In this paper, I will be discussing the chemical reaction that occurs in a person’s body when alcohol is presented to the body and then abused by the person creating the inability to withdrawal from it. I will be doing this by discussing a case study of a 30-year-old man named C.G.
C.G. was brought to my attention because of a severe addiction to alcohol that stemmed from a regular excessive consumption of alcoholic beverages. C.G. now experiences tremors that stemmed from alcohol withdrawal seizures and insomnia with bouts of uncontrollable rage, memory impairment, depression, and late-onset diabetes. His constant needs for affiliation with his peers lead to a life that was full of parties and plenty of alcohol at every chance. Now C.G. has trouble buttoning his shirt and is missing several years’ worth of memories, excepting to say that he went to this party or that party and it was “epic”; due to the inhibition of the nervous systems neurotransmitter glutamates reduction effect at the NMDA receptor. C.G. can’t understand normal thought processes without thinking that he isn’t worth anything without a drink in his hand and that’s why he has never been able to keep a relationship together because they always cheated on him, or so he constantly thought. C.G. has to monitor his intake of carbohydrates now for the rest of his life due to his excessive intake of alcohol sugar that has now caused his endocrine system to be disrupted causing inappropriate secretion of insulin and glucagon in his body. C.G. skirts the line of liver fibrosis damage where his liver cells are releasing more and more endotoxins that are causing an excessive build-up of free radicals that his body can’t remove quickly enough and therefore is creating cell damage to the bacterial lining in his gut. I see C.G. weekly to monitor that he is taking his medication of Acamprosate, which is an NMDA receptor antagonist, along with our weekly counseling and a sustained release program of naltrexone, which seems to be working well to control and sustain his cravings for alcohol and alleviate the seizures leaving only controllable mild tremors.
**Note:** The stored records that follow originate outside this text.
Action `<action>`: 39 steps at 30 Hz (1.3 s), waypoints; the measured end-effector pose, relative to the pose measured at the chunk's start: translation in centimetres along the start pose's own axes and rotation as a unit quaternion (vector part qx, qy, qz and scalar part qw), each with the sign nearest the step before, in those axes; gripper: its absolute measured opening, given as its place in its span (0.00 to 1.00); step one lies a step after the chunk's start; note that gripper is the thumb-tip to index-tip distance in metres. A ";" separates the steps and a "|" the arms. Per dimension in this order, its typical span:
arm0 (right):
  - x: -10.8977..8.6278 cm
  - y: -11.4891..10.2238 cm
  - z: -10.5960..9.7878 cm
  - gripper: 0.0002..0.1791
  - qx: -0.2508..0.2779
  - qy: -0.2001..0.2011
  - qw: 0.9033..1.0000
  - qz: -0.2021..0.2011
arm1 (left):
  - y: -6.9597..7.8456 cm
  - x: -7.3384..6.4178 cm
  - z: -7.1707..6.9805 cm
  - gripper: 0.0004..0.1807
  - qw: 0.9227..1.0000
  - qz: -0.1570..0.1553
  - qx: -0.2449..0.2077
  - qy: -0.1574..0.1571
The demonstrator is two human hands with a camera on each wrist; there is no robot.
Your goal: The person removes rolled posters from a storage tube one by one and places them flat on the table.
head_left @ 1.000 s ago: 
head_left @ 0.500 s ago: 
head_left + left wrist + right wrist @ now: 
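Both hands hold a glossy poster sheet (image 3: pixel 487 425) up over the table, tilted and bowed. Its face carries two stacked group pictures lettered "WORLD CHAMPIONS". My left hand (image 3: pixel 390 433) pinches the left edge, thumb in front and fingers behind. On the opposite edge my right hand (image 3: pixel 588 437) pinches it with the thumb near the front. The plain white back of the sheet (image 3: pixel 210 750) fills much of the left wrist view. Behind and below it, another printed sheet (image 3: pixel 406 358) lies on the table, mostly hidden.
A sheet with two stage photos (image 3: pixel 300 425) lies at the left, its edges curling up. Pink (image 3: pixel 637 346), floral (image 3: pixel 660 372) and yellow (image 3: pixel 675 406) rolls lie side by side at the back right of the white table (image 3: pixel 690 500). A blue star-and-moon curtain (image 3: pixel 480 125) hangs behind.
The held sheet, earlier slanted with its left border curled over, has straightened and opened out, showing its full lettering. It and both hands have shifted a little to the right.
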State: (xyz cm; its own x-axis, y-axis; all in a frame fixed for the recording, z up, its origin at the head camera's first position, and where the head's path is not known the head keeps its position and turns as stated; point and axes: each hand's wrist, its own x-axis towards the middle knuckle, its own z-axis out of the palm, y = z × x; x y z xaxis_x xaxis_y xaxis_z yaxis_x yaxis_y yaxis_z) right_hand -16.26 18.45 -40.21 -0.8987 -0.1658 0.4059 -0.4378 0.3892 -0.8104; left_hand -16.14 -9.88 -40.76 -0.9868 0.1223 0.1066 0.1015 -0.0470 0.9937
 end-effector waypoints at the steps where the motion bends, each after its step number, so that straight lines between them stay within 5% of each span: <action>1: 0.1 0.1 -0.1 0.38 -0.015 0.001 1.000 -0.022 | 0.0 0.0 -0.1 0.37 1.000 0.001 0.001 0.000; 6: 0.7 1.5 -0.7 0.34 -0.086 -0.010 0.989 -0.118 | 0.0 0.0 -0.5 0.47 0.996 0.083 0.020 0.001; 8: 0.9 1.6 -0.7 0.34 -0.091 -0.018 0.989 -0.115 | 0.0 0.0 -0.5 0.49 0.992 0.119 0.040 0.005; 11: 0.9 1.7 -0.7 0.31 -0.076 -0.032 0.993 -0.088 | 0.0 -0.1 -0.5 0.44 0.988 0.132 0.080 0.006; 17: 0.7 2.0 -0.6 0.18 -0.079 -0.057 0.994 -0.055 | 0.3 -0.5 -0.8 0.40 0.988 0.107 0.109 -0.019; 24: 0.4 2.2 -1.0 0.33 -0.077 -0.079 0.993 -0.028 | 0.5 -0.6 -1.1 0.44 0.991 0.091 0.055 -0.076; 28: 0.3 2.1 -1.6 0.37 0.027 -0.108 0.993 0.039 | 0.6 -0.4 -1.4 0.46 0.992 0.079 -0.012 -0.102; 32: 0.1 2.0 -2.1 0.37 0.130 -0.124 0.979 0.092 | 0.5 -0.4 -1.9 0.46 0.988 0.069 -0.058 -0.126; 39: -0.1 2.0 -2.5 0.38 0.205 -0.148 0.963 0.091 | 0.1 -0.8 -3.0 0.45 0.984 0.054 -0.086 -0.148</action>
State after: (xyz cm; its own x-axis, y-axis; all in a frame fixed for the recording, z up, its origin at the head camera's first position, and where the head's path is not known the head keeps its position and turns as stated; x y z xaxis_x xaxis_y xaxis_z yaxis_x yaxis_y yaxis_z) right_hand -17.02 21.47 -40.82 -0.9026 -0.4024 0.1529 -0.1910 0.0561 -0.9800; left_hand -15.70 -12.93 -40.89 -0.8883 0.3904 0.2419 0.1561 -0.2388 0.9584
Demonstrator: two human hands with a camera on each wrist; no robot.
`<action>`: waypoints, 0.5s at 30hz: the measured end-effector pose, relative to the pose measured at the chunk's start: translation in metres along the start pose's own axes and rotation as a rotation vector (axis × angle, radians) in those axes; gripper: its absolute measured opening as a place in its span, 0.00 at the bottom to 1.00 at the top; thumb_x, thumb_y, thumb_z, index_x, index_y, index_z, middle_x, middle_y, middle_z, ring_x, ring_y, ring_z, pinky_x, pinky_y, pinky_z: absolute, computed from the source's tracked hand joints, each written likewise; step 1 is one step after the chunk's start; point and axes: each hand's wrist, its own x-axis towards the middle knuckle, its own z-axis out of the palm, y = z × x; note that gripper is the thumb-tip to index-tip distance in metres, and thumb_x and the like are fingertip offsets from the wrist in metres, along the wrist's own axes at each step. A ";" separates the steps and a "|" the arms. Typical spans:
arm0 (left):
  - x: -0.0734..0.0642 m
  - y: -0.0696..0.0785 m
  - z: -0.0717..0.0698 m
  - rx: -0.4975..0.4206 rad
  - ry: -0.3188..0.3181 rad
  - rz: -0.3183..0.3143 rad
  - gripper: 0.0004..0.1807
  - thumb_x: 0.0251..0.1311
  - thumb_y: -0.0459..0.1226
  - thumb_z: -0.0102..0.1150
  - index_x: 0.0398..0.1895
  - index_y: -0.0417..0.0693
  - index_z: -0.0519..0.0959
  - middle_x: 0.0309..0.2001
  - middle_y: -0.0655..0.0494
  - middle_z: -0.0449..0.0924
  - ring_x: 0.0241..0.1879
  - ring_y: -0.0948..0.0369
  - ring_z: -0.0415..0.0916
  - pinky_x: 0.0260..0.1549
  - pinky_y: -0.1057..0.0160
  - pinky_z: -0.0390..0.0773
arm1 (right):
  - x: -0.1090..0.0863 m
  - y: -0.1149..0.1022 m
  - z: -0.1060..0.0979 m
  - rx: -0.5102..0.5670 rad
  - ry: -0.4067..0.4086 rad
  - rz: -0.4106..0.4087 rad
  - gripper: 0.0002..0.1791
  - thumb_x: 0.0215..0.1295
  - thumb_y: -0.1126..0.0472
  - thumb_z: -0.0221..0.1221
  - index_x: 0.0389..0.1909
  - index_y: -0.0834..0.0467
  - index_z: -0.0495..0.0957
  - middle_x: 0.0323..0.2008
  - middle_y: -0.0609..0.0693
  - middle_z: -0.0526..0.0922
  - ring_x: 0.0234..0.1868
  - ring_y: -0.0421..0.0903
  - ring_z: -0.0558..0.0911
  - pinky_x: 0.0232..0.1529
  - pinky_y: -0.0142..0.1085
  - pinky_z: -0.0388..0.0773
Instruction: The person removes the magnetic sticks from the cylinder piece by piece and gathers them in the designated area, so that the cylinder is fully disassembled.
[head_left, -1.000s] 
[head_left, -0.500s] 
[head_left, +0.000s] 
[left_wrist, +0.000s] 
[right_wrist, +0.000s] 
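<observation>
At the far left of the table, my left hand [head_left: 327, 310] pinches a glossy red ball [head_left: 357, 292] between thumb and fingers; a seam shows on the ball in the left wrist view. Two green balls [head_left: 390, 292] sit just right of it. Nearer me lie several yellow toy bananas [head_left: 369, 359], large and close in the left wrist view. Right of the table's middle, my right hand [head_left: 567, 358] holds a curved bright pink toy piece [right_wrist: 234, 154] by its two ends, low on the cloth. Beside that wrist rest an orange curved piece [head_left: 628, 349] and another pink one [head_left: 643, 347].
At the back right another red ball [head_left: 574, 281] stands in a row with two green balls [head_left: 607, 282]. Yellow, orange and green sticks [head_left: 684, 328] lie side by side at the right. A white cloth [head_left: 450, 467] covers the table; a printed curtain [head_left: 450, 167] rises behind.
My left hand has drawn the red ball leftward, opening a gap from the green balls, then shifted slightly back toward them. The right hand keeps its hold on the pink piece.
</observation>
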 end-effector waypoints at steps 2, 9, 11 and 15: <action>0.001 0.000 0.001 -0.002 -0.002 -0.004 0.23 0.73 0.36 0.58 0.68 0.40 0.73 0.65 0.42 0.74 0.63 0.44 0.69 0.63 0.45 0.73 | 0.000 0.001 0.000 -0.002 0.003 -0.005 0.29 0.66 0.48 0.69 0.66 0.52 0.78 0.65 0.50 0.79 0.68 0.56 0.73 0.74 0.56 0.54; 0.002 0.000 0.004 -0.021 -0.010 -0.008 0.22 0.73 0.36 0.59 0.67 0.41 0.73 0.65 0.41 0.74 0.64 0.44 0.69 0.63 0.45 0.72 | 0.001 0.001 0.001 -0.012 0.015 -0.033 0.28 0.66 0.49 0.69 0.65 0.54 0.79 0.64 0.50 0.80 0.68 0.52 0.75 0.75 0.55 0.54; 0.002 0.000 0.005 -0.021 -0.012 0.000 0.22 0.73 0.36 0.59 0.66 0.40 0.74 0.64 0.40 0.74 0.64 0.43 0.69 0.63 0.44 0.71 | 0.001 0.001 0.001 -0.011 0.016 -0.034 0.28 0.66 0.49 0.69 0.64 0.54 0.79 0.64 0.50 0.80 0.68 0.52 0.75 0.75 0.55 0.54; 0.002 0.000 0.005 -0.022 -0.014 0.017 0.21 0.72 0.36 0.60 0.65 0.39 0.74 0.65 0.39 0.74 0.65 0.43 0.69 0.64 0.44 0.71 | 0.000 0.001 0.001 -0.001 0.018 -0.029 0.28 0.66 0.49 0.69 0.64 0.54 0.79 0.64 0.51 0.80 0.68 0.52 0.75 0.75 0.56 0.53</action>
Beer, a beverage that is produced by the fermentation of yeast was C.G.’s drug of choice, though he wasn’t against mixing in straight shots of liquor, whatever was available, or drinking a bottle of wine, if that was the only thing available. Every time he heard the crack of a can opening or saw the site of a shot being poured his mouth would start to water at how much he anticipated the smooth slide those drinks would take into his body. Like Ivan Pavlov’s salivating dog, C.G. now had a conditioned response to these auditory and visual stimuli. When the alcohol entered his body it went right to work on the brain's reward pathway of the limbic system where dopamine neurotransmitters are released via the ventral tegmental area located near the top of the brain stem. Having an opiate-type feeling of possible pain reduction and/or mood alterations and/or stress relief effects due to the dopamine mechanisms that continual alcohol abuse creates. Since he had been drinking since he was 16, and he was now 30, he had built up a considerable tolerance that allowed C.G. to consume more and more alcohol until he reached his ‘blackout and pass out’ point that would have him wake up, usually somewhere new every time he drank, with no clue as to how he got there.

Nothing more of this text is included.